**WORK TO COMPLETE**. Copy the data below exactly. Any pictures in it should be omitted.

**SUPPLIED INFORMATION**.
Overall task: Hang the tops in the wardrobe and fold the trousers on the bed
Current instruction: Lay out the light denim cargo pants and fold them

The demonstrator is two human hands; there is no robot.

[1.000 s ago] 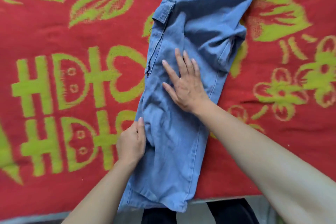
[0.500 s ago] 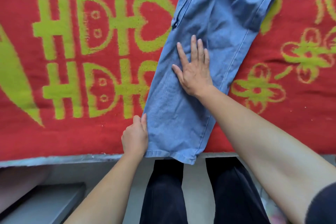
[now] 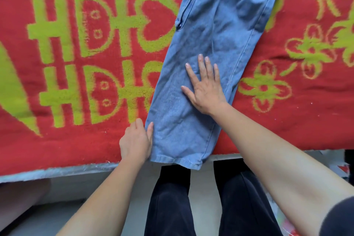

**RESPONSE**.
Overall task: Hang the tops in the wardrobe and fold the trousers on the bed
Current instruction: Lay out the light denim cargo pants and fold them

The demonstrator is two human hands; there is no robot.

[1.000 s ago] 
[0.500 s ago] 
[now] 

The answer to this exercise has been fully stated.